Tale affermazione è erronea, da un lato in quanto il sistema della trascrizione dei diritti reali immobiliari mira a tutelare i soggetti che non prendono parte ai contratti che li istituiscono, e la società RAGIONE_SOCIALE era certamente terza rispetto al contratto del 1968, intervenuto tra il COGNOME e la famiglia COGNOME. La circostanza che la società predetta avesse poi acquistato dai COGNOME la proprietà dell’area nel 2003 non vale a renderla parte del contratto con il quale i suoi danti causa avevano a loro volta acquistato il cespite.
Dall’altro lato, in materia di servitù quel che rileva è che il diritto sia trascritto sul fondo servente, che nella specie non è quello acquistato dalla società RAGIONE_SOCIALE, bensì quello degli odierni controricorrenti.
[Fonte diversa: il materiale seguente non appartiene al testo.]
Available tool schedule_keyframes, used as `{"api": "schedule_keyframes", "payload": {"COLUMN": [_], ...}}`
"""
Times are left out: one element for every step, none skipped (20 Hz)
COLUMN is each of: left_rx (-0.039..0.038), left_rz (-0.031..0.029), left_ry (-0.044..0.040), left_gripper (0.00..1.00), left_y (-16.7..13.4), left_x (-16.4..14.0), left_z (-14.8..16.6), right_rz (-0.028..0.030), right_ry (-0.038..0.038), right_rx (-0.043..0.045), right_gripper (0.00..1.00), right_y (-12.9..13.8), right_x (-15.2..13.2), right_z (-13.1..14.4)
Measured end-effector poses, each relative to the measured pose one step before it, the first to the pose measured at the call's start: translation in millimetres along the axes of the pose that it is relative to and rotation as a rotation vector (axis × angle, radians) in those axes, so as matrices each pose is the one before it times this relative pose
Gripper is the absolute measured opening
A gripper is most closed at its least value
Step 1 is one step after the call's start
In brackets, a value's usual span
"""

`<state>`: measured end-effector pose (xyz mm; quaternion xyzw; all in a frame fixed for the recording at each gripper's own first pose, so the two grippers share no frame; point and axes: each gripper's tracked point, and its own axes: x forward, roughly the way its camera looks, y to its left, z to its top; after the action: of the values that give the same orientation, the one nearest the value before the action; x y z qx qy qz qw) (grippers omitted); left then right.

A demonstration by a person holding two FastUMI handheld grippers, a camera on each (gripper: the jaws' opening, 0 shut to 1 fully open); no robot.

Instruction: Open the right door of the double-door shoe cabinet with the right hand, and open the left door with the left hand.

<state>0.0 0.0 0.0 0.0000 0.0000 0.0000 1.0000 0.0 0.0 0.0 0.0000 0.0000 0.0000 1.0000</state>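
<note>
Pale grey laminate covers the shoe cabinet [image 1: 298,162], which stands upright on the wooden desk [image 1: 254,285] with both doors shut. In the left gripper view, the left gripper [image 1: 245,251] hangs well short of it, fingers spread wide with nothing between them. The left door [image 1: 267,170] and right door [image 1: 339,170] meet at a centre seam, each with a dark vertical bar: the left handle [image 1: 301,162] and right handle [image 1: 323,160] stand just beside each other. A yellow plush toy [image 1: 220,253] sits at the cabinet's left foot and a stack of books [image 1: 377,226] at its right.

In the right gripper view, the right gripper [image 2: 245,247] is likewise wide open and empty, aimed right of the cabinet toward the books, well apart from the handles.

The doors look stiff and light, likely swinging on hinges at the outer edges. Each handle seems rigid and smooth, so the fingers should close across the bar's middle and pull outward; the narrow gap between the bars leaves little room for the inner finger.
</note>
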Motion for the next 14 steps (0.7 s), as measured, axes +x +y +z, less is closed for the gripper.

Era in relazione a quest’ultimo, dunque, ed ai titoli con i quali ne era stata trasferita la proprietà sino ad arrivare al COGNOME ed alla COGNOME, dunque, che avrebbe dovuto essere valutata la qualità di parte, o terzo, della società dante causa degli odierni ricorrenti.
In ogni caso, il giudice del gravame non avrebbe potuto né ritenere provato l’avveramento della circostanza dedotta nella condizione risolutiva apposta al rogito del 1968, in difetto di idonea dimostrazione a carico degli odierni controricorrenti, né, comunque, considerare tale circostanza opponibile alla società RAGIONE_SOCIALE, in quanto essa non risultava dal suo titolo di acquisto, trascritto nel 2003, né era stata annotata nei registri immobiliari.
I rimanenti profili della doglianza sono assorbiti, perché il giudice del rinvio dovrà procedere ad una complessiva rivalutazione della fattispecie, tenendo conto:
da un lato, che la prova dell’avveramento della condizione risolutiva deve essere fornita dalla parte che vi ha interesse;
dall’altro lato, che una circostanza dedotta come evento risolutivamente condizionante l’efficacia di un diritto, risultante da un titolo soggetto a trascrizione poiché concernente beni immobili, non può ritenersi opponibile ad un terzo, ancorché avente causa da una delle parti, qualora essa non risulti debitamente trascritta, o annotata, nei registri immobiliari.
La sentenza impugnata va di conseguenza cassata e la causa rinviata alla Corte di Appello di Genova, in differente composizione, anche per le spese del presente giudizio di legittimità.
P.Q.M.
la Corte accoglie il ricorso, cassa la sentenza impugnata e rinvia la causa, anche per le spese del presente giudizio di legittimità, alla Corte di Appello di Genova, in differente composizione.
Così deciso in Roma, nella camera di consiglio della Seconda Sezione Civile, addì 10 febbraio 2026.